Search the data below for "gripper" and report how many lines contain it, with no other text.

====

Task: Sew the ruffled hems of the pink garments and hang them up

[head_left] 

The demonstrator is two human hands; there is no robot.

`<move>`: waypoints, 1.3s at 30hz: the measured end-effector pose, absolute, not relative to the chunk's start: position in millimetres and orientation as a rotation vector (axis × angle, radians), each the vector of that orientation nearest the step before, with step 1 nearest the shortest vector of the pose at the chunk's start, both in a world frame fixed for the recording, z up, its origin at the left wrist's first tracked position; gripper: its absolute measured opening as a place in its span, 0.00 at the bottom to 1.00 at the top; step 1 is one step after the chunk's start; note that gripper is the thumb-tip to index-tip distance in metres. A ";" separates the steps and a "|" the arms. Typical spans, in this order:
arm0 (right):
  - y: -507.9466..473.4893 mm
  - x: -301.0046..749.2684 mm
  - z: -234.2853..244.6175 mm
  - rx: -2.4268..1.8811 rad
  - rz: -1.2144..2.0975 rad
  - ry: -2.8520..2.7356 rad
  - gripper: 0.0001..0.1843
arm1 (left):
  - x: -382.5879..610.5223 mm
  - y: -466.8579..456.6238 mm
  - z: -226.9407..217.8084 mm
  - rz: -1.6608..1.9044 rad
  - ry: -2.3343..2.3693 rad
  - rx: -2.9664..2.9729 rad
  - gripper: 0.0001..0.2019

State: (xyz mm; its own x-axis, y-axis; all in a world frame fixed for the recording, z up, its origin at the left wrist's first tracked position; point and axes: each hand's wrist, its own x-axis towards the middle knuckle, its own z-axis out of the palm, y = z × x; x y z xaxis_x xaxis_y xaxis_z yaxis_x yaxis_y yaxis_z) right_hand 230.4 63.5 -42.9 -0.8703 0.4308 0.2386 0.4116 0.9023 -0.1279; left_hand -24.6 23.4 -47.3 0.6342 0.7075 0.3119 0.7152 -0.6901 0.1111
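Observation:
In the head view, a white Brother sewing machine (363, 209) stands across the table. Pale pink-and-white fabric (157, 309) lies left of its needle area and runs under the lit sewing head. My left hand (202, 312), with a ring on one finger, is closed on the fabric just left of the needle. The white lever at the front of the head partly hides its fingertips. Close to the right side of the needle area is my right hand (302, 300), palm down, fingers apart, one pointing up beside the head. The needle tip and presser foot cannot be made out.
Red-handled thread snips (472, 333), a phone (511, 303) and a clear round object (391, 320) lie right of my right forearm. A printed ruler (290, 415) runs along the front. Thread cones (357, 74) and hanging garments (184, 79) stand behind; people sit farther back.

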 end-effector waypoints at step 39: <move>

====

Answer to this task
3